Your goal
Please take the lines from the one holding "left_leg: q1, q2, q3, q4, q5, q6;" through the one holding "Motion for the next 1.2" in the data below and copy them exactly.

Data for this exercise

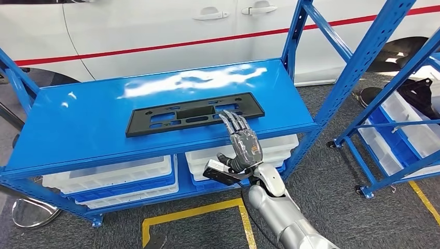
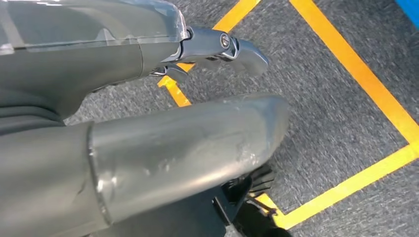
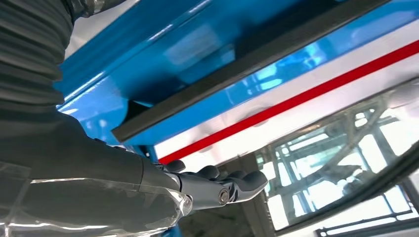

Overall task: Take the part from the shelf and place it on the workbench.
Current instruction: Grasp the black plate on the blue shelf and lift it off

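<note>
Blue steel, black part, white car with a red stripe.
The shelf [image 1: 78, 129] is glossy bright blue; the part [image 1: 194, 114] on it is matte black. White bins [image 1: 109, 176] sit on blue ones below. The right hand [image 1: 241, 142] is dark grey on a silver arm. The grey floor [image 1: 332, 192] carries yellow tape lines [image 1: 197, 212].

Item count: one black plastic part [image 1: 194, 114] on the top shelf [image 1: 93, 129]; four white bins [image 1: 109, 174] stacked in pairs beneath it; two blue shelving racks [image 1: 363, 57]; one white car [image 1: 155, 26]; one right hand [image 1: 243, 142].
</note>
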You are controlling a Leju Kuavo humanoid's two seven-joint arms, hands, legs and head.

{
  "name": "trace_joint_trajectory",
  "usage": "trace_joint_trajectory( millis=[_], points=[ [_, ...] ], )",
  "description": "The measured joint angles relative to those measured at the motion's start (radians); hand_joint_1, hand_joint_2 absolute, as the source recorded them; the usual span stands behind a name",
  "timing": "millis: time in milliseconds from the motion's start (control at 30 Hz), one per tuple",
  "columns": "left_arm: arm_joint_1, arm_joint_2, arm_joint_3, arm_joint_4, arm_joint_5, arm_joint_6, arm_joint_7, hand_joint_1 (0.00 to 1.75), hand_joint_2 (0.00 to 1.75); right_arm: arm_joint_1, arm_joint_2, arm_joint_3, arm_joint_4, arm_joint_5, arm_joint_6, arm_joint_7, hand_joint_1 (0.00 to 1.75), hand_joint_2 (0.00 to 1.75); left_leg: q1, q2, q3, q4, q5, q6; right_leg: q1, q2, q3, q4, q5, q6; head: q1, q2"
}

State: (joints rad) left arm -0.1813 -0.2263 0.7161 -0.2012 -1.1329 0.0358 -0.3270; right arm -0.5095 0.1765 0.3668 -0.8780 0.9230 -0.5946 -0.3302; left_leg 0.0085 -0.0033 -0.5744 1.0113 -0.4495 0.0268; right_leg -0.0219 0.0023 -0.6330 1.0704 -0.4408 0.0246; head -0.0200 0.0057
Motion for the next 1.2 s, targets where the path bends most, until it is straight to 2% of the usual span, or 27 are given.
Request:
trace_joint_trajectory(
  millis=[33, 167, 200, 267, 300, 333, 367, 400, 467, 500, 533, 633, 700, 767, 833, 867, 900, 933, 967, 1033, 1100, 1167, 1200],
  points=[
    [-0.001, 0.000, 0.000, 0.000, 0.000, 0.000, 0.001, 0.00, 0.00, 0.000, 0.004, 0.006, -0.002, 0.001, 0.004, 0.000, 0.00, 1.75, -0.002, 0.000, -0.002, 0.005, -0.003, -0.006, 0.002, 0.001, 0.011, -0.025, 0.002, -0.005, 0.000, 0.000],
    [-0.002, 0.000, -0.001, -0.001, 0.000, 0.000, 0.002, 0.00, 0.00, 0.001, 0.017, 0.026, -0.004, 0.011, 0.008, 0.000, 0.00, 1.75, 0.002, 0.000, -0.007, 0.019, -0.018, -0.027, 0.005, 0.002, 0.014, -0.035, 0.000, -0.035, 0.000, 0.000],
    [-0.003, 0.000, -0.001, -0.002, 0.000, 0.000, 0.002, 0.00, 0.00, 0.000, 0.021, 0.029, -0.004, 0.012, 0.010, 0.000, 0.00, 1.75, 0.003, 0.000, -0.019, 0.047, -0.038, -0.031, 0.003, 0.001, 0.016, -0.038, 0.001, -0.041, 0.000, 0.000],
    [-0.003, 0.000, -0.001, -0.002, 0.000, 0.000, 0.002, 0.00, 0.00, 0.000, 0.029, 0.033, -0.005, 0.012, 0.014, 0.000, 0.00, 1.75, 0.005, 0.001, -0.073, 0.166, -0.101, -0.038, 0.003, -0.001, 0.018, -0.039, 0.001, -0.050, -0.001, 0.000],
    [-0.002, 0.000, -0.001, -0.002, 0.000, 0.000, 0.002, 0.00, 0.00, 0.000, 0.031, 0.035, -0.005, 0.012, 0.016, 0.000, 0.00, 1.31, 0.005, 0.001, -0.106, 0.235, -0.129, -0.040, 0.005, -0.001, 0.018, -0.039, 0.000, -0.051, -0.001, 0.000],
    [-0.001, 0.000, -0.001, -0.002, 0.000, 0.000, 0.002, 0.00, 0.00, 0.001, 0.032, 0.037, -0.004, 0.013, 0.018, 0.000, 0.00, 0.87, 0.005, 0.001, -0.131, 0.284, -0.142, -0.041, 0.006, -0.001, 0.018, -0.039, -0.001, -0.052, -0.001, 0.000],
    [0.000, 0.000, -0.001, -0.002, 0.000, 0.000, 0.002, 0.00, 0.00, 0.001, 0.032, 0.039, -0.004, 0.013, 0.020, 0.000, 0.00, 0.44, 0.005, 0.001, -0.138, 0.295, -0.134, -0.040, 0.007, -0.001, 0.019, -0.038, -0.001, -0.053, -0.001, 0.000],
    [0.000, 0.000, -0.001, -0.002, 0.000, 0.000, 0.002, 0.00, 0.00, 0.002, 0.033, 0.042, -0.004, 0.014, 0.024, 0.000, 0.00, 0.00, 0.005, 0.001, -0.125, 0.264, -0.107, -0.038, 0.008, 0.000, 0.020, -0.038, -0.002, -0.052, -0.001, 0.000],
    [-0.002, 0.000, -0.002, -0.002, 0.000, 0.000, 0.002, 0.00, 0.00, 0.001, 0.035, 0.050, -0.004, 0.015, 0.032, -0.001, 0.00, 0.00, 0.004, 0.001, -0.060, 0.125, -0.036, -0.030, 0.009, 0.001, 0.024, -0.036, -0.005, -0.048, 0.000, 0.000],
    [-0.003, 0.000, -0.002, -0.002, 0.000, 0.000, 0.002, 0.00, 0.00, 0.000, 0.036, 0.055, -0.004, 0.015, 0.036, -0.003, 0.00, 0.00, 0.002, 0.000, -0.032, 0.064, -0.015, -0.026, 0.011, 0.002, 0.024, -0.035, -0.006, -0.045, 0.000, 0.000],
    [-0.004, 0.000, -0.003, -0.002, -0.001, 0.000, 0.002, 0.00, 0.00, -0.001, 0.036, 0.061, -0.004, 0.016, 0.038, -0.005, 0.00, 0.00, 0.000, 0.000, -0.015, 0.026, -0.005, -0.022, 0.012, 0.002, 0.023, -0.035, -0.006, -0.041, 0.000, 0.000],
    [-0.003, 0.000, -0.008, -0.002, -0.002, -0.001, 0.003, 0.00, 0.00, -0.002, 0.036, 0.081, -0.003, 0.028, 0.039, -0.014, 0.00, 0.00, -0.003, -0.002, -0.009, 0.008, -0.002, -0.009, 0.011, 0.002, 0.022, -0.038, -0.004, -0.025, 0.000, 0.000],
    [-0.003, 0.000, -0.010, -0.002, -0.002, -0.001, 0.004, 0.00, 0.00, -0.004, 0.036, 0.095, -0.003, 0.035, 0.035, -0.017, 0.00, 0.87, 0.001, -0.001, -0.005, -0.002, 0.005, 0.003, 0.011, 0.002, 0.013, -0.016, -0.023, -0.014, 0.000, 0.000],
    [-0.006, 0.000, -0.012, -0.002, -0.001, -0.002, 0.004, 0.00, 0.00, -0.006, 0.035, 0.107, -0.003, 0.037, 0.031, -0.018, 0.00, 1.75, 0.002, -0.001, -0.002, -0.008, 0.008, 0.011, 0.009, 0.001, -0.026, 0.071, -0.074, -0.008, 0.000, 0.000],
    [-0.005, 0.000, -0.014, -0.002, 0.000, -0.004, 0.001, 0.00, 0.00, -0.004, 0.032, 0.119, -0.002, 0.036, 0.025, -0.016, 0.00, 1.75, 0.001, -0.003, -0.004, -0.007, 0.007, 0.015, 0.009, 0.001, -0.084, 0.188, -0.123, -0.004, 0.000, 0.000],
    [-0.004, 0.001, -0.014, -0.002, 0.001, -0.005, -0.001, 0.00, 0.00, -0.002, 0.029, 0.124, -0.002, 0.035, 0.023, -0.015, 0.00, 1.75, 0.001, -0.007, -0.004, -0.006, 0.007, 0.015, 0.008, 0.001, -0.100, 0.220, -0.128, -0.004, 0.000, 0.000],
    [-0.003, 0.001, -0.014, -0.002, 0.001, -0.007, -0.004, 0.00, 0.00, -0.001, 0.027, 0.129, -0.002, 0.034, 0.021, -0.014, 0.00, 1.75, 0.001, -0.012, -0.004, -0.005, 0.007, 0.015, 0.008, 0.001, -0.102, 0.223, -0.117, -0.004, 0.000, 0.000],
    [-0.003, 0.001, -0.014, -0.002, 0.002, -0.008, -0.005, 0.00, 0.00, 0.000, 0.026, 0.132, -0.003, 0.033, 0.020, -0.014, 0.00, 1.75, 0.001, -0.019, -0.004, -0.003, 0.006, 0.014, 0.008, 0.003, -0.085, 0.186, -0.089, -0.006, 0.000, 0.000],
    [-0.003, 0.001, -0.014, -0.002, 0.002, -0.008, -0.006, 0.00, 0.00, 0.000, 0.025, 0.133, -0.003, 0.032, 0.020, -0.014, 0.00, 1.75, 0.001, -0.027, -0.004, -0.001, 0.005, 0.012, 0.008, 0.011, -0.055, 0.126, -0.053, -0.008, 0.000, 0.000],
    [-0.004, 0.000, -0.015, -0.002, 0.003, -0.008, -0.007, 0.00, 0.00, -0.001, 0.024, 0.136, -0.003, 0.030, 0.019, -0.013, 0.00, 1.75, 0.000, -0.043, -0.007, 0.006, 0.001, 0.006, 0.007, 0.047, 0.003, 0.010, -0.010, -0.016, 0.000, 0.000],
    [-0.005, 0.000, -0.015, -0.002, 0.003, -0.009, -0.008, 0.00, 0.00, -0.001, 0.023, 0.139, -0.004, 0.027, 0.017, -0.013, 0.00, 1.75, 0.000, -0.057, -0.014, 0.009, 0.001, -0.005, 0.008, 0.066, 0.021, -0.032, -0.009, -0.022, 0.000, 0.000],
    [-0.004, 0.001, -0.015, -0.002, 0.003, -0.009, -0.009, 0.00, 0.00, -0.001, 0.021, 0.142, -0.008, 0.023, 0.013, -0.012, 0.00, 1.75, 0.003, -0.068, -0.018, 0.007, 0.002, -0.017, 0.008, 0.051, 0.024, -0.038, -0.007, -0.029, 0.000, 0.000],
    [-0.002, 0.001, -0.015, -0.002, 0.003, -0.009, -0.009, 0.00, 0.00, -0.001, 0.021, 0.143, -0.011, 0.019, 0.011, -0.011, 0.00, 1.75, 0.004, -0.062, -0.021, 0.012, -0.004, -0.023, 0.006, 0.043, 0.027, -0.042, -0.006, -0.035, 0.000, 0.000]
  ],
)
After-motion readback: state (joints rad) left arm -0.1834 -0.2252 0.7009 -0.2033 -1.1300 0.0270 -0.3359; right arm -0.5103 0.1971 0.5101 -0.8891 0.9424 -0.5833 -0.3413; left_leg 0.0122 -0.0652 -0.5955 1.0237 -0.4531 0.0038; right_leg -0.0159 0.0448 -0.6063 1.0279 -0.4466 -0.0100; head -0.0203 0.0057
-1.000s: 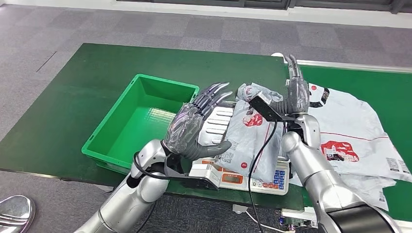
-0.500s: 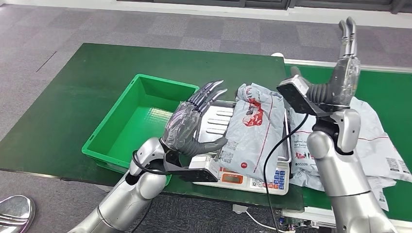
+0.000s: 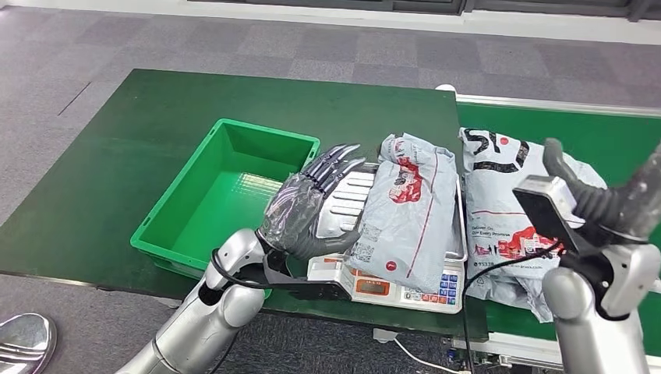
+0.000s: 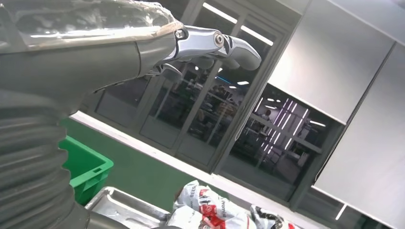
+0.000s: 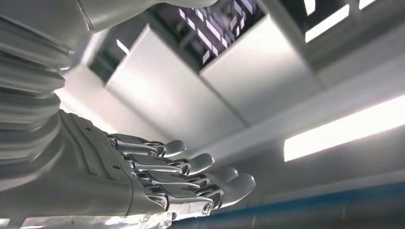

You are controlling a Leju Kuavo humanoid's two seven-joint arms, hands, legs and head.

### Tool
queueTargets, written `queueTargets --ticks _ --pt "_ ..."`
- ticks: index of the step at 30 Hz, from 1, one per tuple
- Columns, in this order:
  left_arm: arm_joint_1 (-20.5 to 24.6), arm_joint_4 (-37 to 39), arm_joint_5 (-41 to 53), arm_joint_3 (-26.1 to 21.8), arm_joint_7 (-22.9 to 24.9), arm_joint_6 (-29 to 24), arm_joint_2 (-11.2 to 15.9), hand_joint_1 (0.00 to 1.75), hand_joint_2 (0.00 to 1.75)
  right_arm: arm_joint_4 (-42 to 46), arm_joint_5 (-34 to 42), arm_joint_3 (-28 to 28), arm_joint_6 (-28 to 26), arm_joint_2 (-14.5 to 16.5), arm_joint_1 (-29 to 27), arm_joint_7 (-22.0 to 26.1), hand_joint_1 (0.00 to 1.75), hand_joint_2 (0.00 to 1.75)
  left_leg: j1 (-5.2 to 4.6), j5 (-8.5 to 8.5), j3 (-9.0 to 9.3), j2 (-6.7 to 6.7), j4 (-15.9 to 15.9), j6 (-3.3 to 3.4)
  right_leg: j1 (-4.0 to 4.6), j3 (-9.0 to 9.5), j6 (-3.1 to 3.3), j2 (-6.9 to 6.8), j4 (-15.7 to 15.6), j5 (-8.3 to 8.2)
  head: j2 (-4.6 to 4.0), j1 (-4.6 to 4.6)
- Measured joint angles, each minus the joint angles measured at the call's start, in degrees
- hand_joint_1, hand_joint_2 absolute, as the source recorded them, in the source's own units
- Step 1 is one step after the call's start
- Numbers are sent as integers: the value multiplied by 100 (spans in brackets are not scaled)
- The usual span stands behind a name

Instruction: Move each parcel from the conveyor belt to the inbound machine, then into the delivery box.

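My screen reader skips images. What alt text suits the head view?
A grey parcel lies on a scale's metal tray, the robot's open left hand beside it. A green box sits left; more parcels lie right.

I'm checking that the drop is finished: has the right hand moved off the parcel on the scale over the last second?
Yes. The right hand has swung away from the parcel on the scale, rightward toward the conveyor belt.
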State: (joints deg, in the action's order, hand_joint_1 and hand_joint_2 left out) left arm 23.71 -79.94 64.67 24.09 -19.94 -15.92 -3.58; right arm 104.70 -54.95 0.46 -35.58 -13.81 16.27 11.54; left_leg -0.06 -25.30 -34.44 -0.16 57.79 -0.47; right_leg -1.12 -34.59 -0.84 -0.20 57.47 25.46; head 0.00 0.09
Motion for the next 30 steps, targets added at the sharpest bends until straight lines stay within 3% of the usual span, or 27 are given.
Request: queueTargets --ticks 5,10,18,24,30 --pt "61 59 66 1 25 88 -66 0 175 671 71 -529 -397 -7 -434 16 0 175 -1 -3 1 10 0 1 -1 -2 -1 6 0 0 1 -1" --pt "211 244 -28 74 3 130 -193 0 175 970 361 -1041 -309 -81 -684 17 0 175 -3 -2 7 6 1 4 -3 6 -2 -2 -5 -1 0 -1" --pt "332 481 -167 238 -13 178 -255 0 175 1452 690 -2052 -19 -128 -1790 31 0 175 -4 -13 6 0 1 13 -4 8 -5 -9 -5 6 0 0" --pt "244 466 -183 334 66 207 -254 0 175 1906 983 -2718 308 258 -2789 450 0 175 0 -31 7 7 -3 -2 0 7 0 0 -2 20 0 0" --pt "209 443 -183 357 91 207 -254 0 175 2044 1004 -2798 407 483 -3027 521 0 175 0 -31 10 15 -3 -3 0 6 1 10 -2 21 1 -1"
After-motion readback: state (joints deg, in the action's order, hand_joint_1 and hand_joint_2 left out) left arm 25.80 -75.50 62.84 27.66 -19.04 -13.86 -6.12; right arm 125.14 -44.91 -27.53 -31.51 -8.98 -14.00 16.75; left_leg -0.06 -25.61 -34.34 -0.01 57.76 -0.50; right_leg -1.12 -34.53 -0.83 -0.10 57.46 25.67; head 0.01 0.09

Response to the exercise
  "columns": "left_arm: arm_joint_1, arm_joint_2, arm_joint_3, arm_joint_4, arm_joint_5, arm_joint_6, arm_joint_7, hand_joint_1 (0.00 to 1.75), hand_joint_2 (0.00 to 1.75); right_arm: arm_joint_1, arm_joint_2, arm_joint_3, arm_joint_4, arm_joint_5, arm_joint_6, arm_joint_7, hand_joint_1 (0.00 to 1.75), hand_joint_2 (0.00 to 1.75); left_leg: q1, q2, q3, q4, q5, q6; right_leg: q1, q2, q3, q4, q5, q6; head: q1, q2"
}

State: (joints rad) left arm -0.1813 -0.2263 0.7161 -0.2012 -1.1329 0.0358 -0.3270; right arm -0.5095 0.1765 0.3668 -0.8780 0.9230 -0.5946 -0.3302; left_leg 0.0085 -0.0033 -0.5744 1.0113 -0.4495 0.0268; right_leg -0.0219 0.0023 -0.6330 1.0704 -0.4408 0.0246; head -0.0200 0.0057
Motion for the next 1.2 s, targets where the path bends most, until it is straight to 2% of the usual span, or 27 are given.

Here the output is complete.